#### Problem statement:
The task calls for the count of lines containing "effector" in these records, given as a number with no other words.

=== Section Start ===

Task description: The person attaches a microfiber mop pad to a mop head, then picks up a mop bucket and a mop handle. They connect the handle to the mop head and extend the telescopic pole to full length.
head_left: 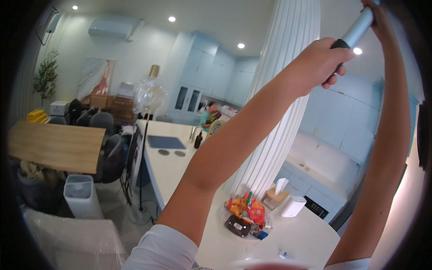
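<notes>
The pale pole (358, 28) is cut off near the right grip (381, 21).

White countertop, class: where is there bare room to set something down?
On the countertop, bare room lies between the white box, small white item and rounded right edge; also, in this view, between the two grey discs and the left arm. Crowded: near the fluted column, where snack packets and the tissue box cluster.

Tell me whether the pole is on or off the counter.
Off the counter: the pole is raised high, the left hand around its black handle and the right hand gripping farther up.
</notes>
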A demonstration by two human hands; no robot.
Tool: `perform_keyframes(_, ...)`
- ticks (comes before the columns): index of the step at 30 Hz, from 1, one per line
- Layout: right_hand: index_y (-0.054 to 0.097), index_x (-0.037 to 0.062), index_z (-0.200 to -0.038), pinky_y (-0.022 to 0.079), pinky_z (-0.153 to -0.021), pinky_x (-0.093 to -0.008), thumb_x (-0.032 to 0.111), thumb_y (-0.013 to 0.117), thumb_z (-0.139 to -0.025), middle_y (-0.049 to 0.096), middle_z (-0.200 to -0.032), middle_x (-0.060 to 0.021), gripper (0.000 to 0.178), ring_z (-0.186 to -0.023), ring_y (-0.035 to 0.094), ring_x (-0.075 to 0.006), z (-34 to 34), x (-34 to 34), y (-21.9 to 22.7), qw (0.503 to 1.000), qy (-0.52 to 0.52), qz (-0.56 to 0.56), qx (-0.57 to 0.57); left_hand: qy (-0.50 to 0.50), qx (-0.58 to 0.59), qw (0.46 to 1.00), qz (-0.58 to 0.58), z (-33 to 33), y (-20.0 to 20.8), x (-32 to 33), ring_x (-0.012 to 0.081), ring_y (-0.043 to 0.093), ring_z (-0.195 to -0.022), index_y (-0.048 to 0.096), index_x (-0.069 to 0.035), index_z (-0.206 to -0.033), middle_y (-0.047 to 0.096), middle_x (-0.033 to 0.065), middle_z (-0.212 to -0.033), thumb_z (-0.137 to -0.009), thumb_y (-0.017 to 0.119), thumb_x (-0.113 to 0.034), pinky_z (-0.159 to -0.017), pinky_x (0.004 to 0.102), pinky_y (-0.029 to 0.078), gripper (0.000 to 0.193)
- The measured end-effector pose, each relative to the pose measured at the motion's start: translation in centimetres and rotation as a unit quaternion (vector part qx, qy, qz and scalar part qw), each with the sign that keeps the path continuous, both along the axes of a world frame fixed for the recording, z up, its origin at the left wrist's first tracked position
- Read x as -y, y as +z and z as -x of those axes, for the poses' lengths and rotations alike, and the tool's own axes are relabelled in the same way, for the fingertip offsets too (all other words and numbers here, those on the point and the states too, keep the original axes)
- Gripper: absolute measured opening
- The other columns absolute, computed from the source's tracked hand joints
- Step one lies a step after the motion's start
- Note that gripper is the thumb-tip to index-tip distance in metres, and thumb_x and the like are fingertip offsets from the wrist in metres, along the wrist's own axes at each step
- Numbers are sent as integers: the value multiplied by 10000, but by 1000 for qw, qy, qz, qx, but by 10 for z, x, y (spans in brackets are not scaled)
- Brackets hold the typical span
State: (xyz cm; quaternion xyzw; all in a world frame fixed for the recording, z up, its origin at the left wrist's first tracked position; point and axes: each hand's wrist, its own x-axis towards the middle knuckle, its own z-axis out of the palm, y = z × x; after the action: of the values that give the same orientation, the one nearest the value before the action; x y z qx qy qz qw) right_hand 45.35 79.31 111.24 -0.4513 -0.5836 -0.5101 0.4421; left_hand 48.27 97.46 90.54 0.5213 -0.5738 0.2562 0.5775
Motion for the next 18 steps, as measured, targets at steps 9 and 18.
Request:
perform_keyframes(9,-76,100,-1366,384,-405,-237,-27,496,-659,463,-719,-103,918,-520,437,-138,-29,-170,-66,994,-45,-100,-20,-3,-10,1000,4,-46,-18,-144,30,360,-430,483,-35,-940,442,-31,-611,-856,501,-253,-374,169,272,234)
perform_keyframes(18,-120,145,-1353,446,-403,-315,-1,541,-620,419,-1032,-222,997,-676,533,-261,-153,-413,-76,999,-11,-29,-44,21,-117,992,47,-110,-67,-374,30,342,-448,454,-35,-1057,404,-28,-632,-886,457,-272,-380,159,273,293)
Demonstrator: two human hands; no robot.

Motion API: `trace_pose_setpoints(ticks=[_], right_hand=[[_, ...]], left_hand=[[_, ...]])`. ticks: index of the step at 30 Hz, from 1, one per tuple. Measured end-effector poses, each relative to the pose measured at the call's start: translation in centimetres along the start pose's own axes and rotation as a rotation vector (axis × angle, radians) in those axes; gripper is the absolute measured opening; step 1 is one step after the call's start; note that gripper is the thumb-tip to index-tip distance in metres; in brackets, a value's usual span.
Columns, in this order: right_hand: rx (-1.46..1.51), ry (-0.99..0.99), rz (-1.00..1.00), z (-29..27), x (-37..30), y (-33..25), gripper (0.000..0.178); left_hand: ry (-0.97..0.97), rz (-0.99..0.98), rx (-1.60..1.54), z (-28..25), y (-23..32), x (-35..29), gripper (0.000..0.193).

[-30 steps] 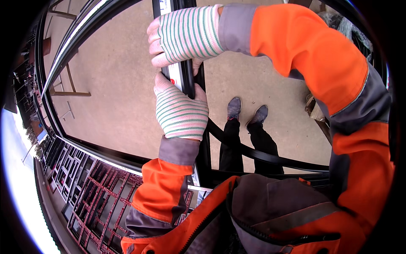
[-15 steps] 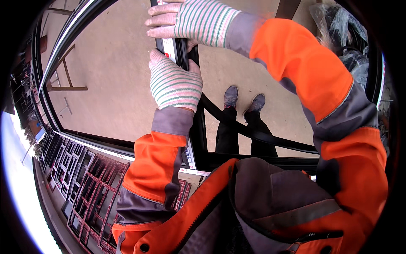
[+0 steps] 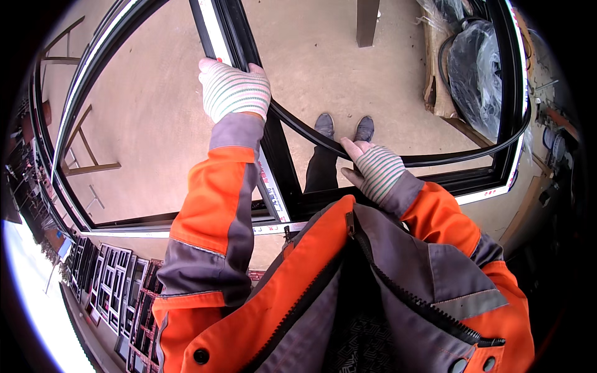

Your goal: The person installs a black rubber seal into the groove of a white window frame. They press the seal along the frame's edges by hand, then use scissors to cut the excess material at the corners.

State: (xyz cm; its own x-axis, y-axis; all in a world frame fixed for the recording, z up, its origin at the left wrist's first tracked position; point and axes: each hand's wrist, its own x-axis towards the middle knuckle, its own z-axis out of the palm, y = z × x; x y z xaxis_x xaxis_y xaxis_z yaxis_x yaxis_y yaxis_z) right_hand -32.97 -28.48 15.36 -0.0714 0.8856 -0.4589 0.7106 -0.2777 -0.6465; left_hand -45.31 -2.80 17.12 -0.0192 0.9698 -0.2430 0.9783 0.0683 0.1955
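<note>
A large black window frame (image 3: 292, 202) with white protective film lies in front of me. My left hand (image 3: 236, 92), in a striped knit glove, is closed round its dividing bar (image 3: 236, 31). From beside that hand a long black rubber strip (image 3: 448, 159) curves down and to the right, loose over the right-hand opening. My right hand (image 3: 380, 171), gloved alike with bare fingertips, has its fingers over the strip at the near side, thumb lower down. Whether the strip's upper end sits in the bar's groove is hidden by my left hand.
Clear plastic wrapping (image 3: 476, 68) and cardboard lie at the far right beyond the frame. A brown metal post (image 3: 367, 22) stands at the top. Brown metal stands (image 3: 90, 146) are at left, and several finished grilles (image 3: 112, 280) lean at lower left. My shoes (image 3: 344, 126) show through the opening.
My right hand has left the top of the bar and come down to the strip at right. The left hand keeps its hold on the bar. The view has shifted to the right.
</note>
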Motion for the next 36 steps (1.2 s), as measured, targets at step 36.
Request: trace_pose_setpoints(ticks=[36], right_hand=[[0.015, 0.170, 0.220, 8.5, -1.4, -11.4, 0.034]], left_hand=[[-0.040, 0.065, 0.011, 1.3, -0.2, 2.4, 0.084]])
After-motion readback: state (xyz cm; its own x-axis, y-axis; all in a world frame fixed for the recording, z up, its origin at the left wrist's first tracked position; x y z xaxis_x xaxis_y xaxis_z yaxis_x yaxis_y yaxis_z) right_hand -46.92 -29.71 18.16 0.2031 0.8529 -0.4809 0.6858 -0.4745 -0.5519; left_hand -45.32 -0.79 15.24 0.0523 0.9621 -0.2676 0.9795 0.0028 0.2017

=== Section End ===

#### Solution for this problem:
2